Let’s explore 5 Essential Soil Properties in Construction! (Part 1) to deepen our understanding because “understanding the soil” is the “fundamental starting point in construction” that every engineer should know.
Table of Contents
1. Total Unit Weight
The unit weight of soil is classified into four types:
- Dry Unit Weight
- Wet Unit Weight
- Saturated Unit Weight
- Submerged Unit Weight
This value represents the overall weight of soil per unit volume and is a key factor for calculating vertical stress in natural soil layers at various depths. The higher the unit weight, the denser and potentially stronger the soil tends to be.
If the land was a pond, the soil may be soft. This will increase the chance that the house collapses in the future.
2. Void Ratio
The void ratio expresses the ratio of the volume of voids (air and water spaces) to the volume of solid particles in the soil. It indicates how much empty space exists between soil particles. A higher void ratio means more voids—suggesting the soil may be more compressible and prone to settlement.
3. Permeability
Since soil consists of solid particles, water, and air, understanding how water flows through soil is essential in design. Engineers evaluate permeability to study groundwater flow behavior especially for projects like retaining walls, dams, and deep excavations.
This property represents the rate at which water can flow through soil:
• High permeability (e.g., sandy or gravelly soils) → Water drains quickly, settlement occurs faster, and stability is usually achieved sooner.
• Low permeability (e.g., clay soils) → Water is retained longer, causing slow drainage and prolonged settlement.
4. Compressibility
Compressibility describes how much soil volume decreases under load or pressure. Because soil consists of discrete particles, loading causes rearrangement and compression of these particles.

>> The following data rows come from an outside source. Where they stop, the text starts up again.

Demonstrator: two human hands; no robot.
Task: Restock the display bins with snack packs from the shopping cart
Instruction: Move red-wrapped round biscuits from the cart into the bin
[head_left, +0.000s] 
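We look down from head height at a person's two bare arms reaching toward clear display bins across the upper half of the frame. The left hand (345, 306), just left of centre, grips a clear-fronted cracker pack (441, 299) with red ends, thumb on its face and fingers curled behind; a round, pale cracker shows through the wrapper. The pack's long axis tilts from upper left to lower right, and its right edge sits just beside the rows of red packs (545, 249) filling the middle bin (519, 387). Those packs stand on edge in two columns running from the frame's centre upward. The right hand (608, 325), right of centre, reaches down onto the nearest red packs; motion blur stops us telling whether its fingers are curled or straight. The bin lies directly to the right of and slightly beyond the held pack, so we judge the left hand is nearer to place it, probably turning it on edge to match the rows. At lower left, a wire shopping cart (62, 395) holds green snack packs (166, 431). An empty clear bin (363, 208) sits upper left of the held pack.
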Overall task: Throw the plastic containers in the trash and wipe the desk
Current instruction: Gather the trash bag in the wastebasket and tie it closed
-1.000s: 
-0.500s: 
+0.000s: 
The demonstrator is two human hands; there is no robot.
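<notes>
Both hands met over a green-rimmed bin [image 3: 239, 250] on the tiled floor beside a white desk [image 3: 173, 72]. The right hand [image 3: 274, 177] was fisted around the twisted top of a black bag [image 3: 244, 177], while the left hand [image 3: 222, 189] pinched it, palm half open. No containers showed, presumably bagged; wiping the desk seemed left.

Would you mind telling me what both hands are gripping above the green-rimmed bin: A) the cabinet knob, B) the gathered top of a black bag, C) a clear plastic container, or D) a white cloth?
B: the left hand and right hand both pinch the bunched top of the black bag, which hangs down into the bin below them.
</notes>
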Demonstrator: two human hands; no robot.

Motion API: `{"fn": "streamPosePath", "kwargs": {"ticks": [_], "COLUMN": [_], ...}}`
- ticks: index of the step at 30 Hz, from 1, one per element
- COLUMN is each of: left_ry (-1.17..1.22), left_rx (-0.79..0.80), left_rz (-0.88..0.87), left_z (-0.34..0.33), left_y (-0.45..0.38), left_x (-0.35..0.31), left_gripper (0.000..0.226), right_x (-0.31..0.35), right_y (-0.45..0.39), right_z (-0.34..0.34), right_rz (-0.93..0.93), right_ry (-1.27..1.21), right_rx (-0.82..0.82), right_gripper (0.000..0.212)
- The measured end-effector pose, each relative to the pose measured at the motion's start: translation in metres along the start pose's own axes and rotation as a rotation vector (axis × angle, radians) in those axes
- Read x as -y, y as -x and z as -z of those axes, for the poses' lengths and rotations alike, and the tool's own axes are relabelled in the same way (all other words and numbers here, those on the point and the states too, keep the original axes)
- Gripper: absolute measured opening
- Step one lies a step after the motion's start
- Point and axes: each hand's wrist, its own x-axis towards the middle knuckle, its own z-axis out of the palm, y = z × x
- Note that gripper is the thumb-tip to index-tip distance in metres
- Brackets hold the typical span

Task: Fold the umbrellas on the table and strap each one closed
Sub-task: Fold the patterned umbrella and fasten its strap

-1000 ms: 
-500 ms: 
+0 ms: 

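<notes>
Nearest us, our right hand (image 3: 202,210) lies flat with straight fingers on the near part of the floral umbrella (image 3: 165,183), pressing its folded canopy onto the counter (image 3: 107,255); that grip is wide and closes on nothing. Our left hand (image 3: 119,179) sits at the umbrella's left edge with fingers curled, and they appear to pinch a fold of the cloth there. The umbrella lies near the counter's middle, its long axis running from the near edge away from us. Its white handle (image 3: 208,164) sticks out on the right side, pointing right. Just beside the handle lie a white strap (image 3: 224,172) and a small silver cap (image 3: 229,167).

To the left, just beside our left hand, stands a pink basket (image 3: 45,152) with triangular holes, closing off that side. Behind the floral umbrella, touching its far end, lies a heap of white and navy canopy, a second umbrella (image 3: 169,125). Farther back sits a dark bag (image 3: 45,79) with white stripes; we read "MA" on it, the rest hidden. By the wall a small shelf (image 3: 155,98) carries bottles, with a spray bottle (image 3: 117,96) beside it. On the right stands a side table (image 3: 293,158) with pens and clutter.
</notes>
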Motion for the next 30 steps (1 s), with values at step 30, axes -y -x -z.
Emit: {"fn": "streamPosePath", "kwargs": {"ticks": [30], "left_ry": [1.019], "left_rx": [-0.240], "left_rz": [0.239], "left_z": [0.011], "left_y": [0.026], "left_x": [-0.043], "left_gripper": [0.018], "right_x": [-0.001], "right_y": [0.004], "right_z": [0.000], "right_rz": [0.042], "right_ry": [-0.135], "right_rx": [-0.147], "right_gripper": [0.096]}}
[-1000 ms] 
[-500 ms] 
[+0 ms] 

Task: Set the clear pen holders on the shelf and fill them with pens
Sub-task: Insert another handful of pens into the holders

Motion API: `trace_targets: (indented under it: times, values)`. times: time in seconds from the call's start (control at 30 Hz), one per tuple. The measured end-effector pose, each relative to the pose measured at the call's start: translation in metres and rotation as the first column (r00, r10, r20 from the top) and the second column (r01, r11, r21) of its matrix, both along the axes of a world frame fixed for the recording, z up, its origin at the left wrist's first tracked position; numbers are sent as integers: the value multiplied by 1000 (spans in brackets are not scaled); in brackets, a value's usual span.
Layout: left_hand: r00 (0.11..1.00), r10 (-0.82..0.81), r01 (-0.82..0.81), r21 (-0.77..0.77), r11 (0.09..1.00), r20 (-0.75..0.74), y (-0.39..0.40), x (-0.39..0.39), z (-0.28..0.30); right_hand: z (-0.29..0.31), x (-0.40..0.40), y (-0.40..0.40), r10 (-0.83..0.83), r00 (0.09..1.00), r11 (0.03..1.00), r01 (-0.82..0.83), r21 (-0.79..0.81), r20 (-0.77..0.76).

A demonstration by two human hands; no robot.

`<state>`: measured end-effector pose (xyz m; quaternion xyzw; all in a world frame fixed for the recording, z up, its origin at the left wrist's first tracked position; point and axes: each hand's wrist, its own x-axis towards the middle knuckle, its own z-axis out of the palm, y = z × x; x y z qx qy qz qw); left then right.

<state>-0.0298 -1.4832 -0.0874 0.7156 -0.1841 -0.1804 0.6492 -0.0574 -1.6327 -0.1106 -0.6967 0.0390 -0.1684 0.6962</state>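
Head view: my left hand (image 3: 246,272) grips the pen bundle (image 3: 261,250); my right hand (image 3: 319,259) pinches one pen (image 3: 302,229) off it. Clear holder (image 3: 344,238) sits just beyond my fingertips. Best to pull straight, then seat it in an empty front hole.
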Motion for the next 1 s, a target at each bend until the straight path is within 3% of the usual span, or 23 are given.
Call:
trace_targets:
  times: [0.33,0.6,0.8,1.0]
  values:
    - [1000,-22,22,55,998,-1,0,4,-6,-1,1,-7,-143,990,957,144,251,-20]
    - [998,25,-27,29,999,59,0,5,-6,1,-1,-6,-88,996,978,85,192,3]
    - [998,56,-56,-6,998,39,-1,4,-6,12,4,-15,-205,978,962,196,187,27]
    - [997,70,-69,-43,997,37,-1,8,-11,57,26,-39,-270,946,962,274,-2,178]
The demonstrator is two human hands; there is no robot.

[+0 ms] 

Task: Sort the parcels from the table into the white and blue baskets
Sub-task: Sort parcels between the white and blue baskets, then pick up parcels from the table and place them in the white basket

- High compressibility means the soil contains large voids and low strength—making it more prone to settlement.
- Low compressibility means the soil has well-packed particles with fewer voids, resulting in better strength and load-bearing capacity.
Engineers assess compressibility based on particle arrangement, interparticle forces, and the soil’s physical and chemical properties.
5. Shear Strength
Shear strength is determined from laboratory tests on undisturbed soil samples collected during site investigation. It represents the soil’s ability to resist shear stress, which is the main cause of soil failure.
High shear strength indicates strong, stable soil with good resistance to failure. Conversely, low shear strength suggests weak soil that is more susceptible to slope failure or structural instability.
Conclusion
While soil has many properties, these five serve as the foundation for understanding soil behavior. However, having favorable values in one property alone does not guarantee strong soil performance.
In geotechnical engineering, multiple parameters must be analyzed together to ensure accurate evaluation and safe design.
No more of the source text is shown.